> Exercise aim: Verbatim output required. Print the data in full.

> Data below:
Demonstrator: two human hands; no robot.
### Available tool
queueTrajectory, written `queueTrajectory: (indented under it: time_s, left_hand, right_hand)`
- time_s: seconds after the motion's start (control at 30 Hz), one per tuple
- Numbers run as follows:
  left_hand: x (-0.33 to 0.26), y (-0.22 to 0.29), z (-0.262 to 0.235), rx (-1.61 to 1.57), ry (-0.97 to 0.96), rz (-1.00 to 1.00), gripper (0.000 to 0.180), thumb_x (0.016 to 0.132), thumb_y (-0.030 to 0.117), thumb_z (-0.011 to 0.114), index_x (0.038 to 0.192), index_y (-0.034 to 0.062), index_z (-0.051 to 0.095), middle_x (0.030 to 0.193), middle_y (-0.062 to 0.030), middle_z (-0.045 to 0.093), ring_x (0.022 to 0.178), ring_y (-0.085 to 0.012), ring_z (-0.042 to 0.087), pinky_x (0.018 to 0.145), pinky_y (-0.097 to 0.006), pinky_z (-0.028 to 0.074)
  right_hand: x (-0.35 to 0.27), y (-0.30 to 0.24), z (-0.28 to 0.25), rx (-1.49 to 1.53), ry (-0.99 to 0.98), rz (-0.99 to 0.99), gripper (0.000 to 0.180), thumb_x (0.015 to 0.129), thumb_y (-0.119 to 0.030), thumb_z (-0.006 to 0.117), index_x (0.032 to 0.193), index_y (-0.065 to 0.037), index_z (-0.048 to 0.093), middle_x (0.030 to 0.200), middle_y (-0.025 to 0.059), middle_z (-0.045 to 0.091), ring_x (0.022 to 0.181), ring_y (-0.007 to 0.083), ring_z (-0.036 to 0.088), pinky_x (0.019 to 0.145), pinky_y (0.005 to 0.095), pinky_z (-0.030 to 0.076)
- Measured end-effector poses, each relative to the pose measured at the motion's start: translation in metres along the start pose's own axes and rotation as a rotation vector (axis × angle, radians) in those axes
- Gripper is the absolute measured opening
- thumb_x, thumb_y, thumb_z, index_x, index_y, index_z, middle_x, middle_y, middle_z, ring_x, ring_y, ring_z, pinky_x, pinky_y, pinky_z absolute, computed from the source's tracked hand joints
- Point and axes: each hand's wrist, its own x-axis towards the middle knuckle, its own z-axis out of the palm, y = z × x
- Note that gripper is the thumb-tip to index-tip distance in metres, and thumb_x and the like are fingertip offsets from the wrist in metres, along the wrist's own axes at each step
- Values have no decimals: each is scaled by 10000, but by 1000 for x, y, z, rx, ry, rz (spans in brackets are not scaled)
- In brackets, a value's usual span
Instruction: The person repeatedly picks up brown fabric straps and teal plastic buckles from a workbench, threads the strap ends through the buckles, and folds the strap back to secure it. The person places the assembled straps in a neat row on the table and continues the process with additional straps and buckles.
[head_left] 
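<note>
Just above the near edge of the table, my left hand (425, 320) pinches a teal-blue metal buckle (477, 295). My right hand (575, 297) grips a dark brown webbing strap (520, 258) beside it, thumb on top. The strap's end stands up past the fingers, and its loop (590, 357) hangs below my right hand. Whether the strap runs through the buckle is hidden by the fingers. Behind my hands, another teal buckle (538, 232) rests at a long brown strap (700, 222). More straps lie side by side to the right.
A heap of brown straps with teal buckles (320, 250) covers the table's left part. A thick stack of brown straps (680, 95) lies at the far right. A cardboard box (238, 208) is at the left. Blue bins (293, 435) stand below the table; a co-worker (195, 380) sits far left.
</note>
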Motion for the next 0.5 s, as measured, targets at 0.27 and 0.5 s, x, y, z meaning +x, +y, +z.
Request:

> Expected answer:
Demonstrator: two human hands; no robot.
### Available tool
queueTrajectory, written `queueTrajectory: (indented under it: time_s, left_hand, right_hand)`
- time_s: seconds after the motion's start (control at 30 Hz), one per tuple
- Numbers run as follows:
  left_hand: x (-0.33 to 0.26), y (-0.22 to 0.29), z (-0.262 to 0.235), rx (-1.61 to 1.57), ry (-0.97 to 0.96), rz (-1.00 to 1.00), gripper (0.000 to 0.180), thumb_x (0.016 to 0.132), thumb_y (-0.030 to 0.117), thumb_z (-0.011 to 0.114), index_x (0.038 to 0.192), index_y (-0.034 to 0.062), index_z (-0.051 to 0.095), middle_x (0.030 to 0.193), middle_y (-0.062 to 0.030), middle_z (-0.045 to 0.093), ring_x (0.022 to 0.178), ring_y (-0.085 to 0.012), ring_z (-0.042 to 0.087), pinky_x (0.018 to 0.145), pinky_y (-0.097 to 0.006), pinky_z (-0.028 to 0.074)
  right_hand: x (-0.35 to 0.27), y (-0.30 to 0.24), z (-0.28 to 0.25), rx (-1.49 to 1.53), ry (-0.99 to 0.98), rz (-0.99 to 0.99), gripper (0.000 to 0.180), thumb_x (0.015 to 0.129), thumb_y (-0.119 to 0.030), thumb_z (-0.006 to 0.117), index_x (0.032 to 0.193), index_y (-0.065 to 0.037), index_z (-0.048 to 0.093), middle_x (0.030 to 0.200), middle_y (-0.025 to 0.059), middle_z (-0.045 to 0.091), ring_x (0.022 to 0.181), ring_y (-0.007 to 0.083), ring_z (-0.036 to 0.088), pinky_x (0.019 to 0.145), pinky_y (0.005 to 0.095), pinky_z (-0.030 to 0.076)
- Measured end-effector poses, each relative to the pose measured at the motion's start: translation in metres along the start pose's own axes and rotation as a rotation vector (axis × angle, radians) in those axes
- Gripper is the absolute measured opening
- thumb_x, thumb_y, thumb_z, index_x, index_y, index_z, middle_x, middle_y, middle_z, ring_x, ring_y, ring_z, pinky_x, pinky_y, pinky_z absolute, computed from the source's tracked hand joints
- Point and axes: each hand's wrist, its own x-axis towards the middle knuckle, its own z-axis out of the palm, y = z × x
- Note that gripper is the thumb-tip to index-tip distance in metres, and thumb_x and the like are fingertip offsets from the wrist in metres, along the wrist's own axes at each step
- Values have no decimals: each is scaled by 10000, but by 1000 for x, y, z, rx, ry, rz (spans in brackets are not scaled)
- In brackets, a value's usual span
Instruction: The person repeatedly picks up brown fabric straps and teal plastic buckles from a workbench, threads the strap ends through the buckles, and folds the strap back to secure it. The person places the assembled straps in a neat row on the table and continues the process with additional straps and buckles.
[head_left] 
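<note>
Just above the near edge of the table, my left hand (425, 320) pinches a teal-blue metal buckle (477, 295). My right hand (575, 297) grips a dark brown webbing strap (520, 258) beside it, thumb on top. The strap's end stands up past the fingers, and its loop (590, 357) hangs below my right hand. Whether the strap runs through the buckle is hidden by the fingers. Behind my hands, another teal buckle (538, 232) rests at a long brown strap (700, 222). More straps lie side by side to the right.
A heap of brown straps with teal buckles (320, 250) covers the table's left part. A thick stack of brown straps (680, 95) lies at the far right. A cardboard box (238, 208) is at the left. Blue bins (293, 435) stand below the table; a co-worker (195, 380) sits far left.
</note>
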Motion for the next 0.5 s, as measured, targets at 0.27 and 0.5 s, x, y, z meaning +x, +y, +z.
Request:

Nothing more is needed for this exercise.